Al Ministro dell’Interno – per sapere – premesso che:

si è appreso che il 29 settembre il Ministro dell’Interno Angelino Alfano e il Capo della Polizia Alessandro Pansa hanno partecipato alla festa organizzata a Catania in occasione della ricorrenza di San Michele Arcangelo, finanziata con denaro pubblico;

tali festeggiamenti non si limitavano esclusivamente alla funzione religiosa: hanno proseguito con banchetti ed eventi musicali in cui erano coinvolti oltre 90 musicisti che compongono la banda della Polizia di Stato, suscitando l’indignazione degli agenti di polizia che, a fronte di tale investimento, tramite il comunicato stampa diramato dalle Organizzazioni Sindacali SIULP, SIAP e UGL-Polizia, evidenziano e contestano la riduzione delle spese per l’acquisto delle divise, i tagli sugli straordinari dei poliziotti, le diminuzioni delle somme destinate alla riparazione dei veicoli utilizzati per il controllo del territorio, il decremento della spesa per le pulizie effettuate presso gli uffici e l’esigenza di  trovare una struttura che possa unificare gli Uffici di Polizia della città di Catania attualmente dislocati le cui spese annuali ammontano a circa quattro milioni di euro per sanare gli sprechi;

alle critiche degli agenti, si sono accodati anche i commercianti, gli artigiani e gli esercenti che reclamano maggiore sicurezza visti i reati che quotidianamente denunciano e dei quali sono vittime;

le polemiche sollevate hanno interessato anche i cittadini e i residenti del centro storico della Città di Catania che, ignari dell’evento non debitamente preannunciato, hanno subito le conseguenze delle misure di sicurezza e di ordine pubblico adottate per consentire i festeggiamenti.

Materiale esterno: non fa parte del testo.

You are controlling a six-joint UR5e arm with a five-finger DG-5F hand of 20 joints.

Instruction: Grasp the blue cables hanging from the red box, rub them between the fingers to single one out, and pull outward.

Sulla testata on line “Il Post Viola” si apprende che circa 48 vetture in coda durante la parata abbiano avuto funzione di scorta al Ministro Angelino Alfano, al Capo della Polizia Alessandro Pansa, al Sindaco Enzo Bianco e alle altre personalità politiche presenti alla manifestazione, per raggiungere a fini privati il ristorante Pitti sito a ridosso di Piazza Manganelli resa parcheggio riservato alle vetture in oggetto, dopo aver rimosso e multato le vetture dei residenti di zona che, a quanto è dato sapere, non erano stati avvisati per tempo del divieto di sosta straordinario indetto il 29 settembre c.a.;

si ritiene che l’evento in questione sia stato caratterizzato da un inconcepibile sfarzo, reso evidente, tra l’altro, non solo dalla presenza di una moltitudine di vetture di servizio, ma addirittura anche di una Lamborghini con i colori d’istituto di proprietà dello Stato -:

a quanto ammonta complessivamente la somma utilizzata per coprire le spese organizzative dell’evento, comprensive delle indennità di missione, delle strutture alberghiere e ricettive impiegate per ospitare le alte cariche dello Stato partecipanti;

– se non ritenga il Ministro interrogato che i costi dell’evento in questione siano oltremodo onerosi, anche considerando che poi si adducano esigenze di spending-review rispetto agli assurdi tagli effettuati al comparto sicurezza;

– se non ritenga che l’evento in questione abbia cagionato un ingiusto disagio ai cittadini che hanno subito multe e rimozioni delle vetture, perché non debitamente avvisati del disposto divieto di sosta straordinario.